BEGIN Dataset content

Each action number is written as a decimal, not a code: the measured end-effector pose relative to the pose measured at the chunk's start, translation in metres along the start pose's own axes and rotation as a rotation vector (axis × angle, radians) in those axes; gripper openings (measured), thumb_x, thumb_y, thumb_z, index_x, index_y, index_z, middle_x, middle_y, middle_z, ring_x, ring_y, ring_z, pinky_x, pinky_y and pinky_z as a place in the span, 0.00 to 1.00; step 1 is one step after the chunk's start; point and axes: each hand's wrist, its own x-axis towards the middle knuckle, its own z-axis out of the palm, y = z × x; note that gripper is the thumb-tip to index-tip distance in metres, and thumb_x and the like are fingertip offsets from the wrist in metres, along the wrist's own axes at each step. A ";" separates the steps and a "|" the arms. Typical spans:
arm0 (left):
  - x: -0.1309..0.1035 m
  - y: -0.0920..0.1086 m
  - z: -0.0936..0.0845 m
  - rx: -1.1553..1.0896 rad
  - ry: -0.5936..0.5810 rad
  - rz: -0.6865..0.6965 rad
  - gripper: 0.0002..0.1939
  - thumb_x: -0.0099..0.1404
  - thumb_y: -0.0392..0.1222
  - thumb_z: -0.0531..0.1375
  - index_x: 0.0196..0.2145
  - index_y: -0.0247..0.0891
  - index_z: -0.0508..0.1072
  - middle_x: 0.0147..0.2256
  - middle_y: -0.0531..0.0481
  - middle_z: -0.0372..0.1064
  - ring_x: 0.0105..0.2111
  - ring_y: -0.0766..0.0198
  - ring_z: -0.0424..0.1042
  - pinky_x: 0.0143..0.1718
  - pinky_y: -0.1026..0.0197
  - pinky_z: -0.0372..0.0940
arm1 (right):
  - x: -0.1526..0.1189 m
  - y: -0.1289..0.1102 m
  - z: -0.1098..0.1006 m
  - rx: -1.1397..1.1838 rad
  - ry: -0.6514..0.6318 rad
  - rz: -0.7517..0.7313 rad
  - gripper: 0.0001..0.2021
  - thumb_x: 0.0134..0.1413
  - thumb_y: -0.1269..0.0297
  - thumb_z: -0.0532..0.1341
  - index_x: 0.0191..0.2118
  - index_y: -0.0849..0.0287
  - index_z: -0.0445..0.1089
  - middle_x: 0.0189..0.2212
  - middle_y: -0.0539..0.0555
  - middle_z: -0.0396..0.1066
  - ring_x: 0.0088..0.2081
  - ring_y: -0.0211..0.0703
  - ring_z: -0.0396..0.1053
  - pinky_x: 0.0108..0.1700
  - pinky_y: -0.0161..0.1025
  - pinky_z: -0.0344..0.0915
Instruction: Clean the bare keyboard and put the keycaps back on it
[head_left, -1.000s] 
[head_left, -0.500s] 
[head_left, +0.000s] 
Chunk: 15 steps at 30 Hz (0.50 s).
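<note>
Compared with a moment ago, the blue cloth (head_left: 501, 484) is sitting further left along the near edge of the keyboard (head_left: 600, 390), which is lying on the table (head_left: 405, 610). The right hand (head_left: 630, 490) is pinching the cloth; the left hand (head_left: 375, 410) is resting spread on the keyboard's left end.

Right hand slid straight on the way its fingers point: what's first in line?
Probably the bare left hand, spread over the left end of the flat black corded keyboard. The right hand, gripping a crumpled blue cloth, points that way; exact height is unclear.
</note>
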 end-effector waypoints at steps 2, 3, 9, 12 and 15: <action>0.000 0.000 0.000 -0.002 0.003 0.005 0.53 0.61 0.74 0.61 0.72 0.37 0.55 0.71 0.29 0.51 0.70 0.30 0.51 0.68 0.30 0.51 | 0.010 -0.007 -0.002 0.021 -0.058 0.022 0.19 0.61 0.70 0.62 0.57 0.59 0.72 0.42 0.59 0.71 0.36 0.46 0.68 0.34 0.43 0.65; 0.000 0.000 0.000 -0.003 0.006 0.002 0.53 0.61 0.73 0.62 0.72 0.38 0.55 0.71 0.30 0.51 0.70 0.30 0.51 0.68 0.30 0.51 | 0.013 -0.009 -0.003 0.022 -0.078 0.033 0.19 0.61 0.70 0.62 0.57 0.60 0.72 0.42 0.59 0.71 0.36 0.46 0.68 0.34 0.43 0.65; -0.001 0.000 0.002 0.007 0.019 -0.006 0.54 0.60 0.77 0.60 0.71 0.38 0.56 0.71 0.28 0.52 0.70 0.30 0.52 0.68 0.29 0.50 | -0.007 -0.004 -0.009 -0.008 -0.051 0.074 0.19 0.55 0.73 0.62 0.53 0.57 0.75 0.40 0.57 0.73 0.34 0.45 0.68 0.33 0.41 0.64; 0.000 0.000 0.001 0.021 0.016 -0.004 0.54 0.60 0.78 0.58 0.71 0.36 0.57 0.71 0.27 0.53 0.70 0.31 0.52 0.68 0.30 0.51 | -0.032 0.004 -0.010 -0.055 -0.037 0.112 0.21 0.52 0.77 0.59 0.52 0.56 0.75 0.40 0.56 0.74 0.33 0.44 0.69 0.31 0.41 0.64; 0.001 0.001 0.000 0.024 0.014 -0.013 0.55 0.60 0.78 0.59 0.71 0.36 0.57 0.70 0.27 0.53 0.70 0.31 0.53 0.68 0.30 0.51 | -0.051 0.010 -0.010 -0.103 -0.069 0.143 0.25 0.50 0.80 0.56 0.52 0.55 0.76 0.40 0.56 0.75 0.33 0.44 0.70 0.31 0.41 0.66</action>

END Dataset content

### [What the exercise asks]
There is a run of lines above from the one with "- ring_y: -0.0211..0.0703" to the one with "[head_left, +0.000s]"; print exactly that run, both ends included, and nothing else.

### [Solved exercise]
  - ring_y: -0.0211..0.0703
  - ring_z: -0.0396..0.1053
  - pinky_x: 0.0108..0.1700
  - pinky_y: -0.0161..0.1025
  - pinky_z: -0.0344..0.0915
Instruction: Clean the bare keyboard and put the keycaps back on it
[head_left, -1.000s] 
[head_left, -0.500s] 
[head_left, +0.000s] 

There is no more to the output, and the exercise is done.